After a 159-day trial that ended in April of 2009 – in which all efforts were made by both sides to keep the names of prominent figures hidden – the court ordered the two bodyguards to be hanged. Substantial evidence connected Najib to the case, including text messages to Razak Baginda assuring him not to worry and saying Najib would fix things. The two bodyguards were later acquitted on a technicality in 2013. Despite his involvement in the case, charges against Razak Baginda were dismissed by the trial judge without a defense. He subsequently left Malaysia for an extended period although he has been seen in Kuala Lumpur.

The story began with Najib’s whirlwind tenure as defense minister, during which he sought to update the country’s defense capability through the purchase of submarines, patrol boats and Russian fighter jets.
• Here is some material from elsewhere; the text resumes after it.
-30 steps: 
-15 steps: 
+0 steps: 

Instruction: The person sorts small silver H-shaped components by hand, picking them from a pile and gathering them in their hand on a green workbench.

All of the purchases were later suspected of involving substantial kickbacks and bribes.

French prosecutors looking into massive bribery and kickbacks on the part of the government-owned DCN in half a dozen countries found voluminous evidence of the involvement of French officials up to then-Foreign Minister Alain Juppe in the case, and spelled out that the €114 million “commission,” paid to Razak Baginda’s wholly-owned company, Perimekar Bhd, was to be steered to UMNO. Another €36 million was routed through a Hong Kong shelf company called Terasasi Ltd., wholly owned by Razak Baginda and his father.